### AIM OF THE EXERCISE
Exactly how many lines below mention "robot"? Answer with that number alone.

START DATA UNDER STUDY

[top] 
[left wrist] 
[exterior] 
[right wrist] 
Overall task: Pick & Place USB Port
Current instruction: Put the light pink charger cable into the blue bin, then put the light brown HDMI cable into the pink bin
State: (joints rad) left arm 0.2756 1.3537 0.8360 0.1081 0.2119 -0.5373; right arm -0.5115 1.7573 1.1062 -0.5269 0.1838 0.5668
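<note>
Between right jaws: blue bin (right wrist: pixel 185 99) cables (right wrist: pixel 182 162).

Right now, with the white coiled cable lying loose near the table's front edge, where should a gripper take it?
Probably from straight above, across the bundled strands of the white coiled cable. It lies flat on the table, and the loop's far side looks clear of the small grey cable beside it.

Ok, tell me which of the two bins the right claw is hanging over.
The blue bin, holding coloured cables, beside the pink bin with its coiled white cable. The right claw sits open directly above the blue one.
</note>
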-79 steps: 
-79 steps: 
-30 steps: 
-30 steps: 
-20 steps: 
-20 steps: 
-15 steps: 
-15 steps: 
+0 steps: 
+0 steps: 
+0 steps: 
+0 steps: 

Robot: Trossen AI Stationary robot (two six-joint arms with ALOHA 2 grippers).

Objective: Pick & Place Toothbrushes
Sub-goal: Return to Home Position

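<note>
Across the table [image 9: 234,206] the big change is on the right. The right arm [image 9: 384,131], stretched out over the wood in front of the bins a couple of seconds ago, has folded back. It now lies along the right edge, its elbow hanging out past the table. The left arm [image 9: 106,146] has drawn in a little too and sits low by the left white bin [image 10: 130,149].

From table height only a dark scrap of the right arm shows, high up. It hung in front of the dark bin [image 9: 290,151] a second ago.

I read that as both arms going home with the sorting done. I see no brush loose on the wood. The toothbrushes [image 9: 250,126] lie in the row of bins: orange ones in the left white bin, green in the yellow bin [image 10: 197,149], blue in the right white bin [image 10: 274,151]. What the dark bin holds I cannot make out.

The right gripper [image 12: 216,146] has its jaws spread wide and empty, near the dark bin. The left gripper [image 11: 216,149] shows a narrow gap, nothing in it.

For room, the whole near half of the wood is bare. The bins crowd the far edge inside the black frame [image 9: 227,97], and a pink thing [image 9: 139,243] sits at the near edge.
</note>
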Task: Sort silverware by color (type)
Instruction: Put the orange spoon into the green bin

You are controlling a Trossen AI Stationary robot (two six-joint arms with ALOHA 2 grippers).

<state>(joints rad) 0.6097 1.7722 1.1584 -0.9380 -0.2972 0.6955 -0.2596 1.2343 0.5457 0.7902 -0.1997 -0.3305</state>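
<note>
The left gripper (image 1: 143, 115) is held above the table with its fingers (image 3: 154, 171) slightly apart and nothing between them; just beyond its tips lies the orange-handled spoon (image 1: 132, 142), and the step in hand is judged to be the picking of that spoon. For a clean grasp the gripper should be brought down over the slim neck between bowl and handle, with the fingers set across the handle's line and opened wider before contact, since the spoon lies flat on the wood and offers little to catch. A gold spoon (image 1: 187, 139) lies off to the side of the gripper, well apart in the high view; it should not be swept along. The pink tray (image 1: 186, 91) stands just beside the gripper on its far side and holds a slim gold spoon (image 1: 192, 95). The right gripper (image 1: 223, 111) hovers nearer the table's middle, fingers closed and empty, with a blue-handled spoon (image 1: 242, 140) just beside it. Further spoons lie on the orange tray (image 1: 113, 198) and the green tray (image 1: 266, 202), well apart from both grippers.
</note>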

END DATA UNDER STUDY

### EXPECTED OUTPUT
2